Les élections présidentielle et législatives du 25 octobre 1992 avaient été annulées par la Cour constitutionnelle, à la suite de flagrantes irrégularités. La constitution du 21 novembre 1986 ne permettait pas à André Kolingba d’aller au-delà de son mandat de six années qui s’achevait en novembre 1992. Durant près d’une année, jusqu’à l’élection d’Ange-Felix Patassé, le 19 septembre1993, le président André Kolingba avait dû composer avec l’opposition. Le Conseil National Politique Provisoire de la République a géré cette période de vide constitutionnel. Le président André Kolingba avait été contraint de nommer un premier ministre de l’opposition, également candidat à l’élection présidentielle ainsi que quelques ministres importants appartenant à l’opposition démocratique.

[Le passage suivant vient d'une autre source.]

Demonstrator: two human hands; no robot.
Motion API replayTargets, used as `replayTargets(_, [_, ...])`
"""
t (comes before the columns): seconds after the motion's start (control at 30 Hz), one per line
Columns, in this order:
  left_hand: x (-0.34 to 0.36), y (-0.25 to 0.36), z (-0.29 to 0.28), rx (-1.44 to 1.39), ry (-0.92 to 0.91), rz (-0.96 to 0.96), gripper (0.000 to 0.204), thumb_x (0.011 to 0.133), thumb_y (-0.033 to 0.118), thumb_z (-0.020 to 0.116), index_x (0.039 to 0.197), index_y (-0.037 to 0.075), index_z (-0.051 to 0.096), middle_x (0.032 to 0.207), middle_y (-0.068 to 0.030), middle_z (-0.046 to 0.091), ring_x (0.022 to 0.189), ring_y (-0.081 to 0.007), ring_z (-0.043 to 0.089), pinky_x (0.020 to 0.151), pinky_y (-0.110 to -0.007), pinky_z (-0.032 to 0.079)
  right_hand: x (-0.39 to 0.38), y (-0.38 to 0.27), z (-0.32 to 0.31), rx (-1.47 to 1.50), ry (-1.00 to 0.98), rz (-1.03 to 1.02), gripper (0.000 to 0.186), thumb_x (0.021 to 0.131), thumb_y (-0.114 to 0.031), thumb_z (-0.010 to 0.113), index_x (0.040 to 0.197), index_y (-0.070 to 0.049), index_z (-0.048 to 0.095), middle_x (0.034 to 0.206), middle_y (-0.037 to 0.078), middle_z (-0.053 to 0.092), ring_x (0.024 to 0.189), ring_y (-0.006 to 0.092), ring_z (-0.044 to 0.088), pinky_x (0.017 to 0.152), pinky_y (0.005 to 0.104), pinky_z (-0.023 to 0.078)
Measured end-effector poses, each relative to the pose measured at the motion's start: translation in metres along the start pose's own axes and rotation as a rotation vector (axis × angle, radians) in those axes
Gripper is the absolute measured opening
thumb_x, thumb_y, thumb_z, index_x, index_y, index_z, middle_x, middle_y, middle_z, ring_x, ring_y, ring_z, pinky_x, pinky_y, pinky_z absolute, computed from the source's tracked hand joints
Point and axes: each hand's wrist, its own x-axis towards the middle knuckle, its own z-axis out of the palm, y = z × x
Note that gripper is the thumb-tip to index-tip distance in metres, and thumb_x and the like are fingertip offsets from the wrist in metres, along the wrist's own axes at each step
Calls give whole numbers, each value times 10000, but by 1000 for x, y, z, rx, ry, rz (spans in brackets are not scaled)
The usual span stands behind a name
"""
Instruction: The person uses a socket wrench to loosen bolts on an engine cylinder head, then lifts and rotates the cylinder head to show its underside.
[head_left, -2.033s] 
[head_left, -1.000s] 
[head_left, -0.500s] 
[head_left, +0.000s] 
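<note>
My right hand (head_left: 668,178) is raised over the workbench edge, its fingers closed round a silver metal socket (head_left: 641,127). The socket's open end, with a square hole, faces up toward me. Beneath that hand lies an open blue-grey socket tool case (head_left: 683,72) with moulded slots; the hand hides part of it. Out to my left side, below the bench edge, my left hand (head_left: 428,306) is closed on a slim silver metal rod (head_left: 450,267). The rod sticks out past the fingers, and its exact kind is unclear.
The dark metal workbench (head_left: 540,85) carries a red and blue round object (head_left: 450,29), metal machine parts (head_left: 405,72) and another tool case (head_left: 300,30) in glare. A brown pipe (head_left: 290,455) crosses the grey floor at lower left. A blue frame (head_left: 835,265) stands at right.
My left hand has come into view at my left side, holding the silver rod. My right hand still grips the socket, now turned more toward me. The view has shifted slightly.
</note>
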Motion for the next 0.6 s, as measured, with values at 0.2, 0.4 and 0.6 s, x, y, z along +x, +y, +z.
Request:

Comme en 1992, un éventuel consensus national en 2021 ne devrait pas échapper à la nomination d’un gouvernement d’union nationale.
L’Autorité Nationale des Élections (ANE) en question
Conformément à l’article 145 de la Constitution du 30 mars 2016 et à l’article 7 du code electoral en vigueur, l’Autorité Nationale des Élections (ANE) doit faire l’objet » d’une Loi organique qui détermine sa composition, son organisation et son fonctionnement ». A ce jour, cette obligation constitutionnelle n’a pas encore été respectée par le gouvernement, alors que l’ANE devait satisfaire à cette obligation dans un délai de douze mois après le 30 mars 2016. Très curieusement, avant son sursaut légaliste du 5 juin 2020, dans un récent avis, la Cour constitutionnelle avait considéré que cette méconnaissance de dispositions constitutionnelles ne constituait pas une illégalité. Saisi de plusieurs recours en annulation contre de récentes décisions de l’ANE, le Conseil d’État devrait les déclarer « nulles et non avenues » car l’actuelle ANE n’est pas régie par une loi organique. Le retour à la légalité ne peut s’accommoder de ce déni du droit applicable.
Si le refus de respecter la Constitution persistait, le crime de forfaiture serait constitué avec toutes ses conséquences, notamment pour les financements de l’ ANE venant de l’extérieur.
La crise centrafricaine connaît actuellement des développements positifs qui doivent être confortés. Le chemin vers la paix et la réconciliation nationale est encore long et non dépourvu d’obstacles.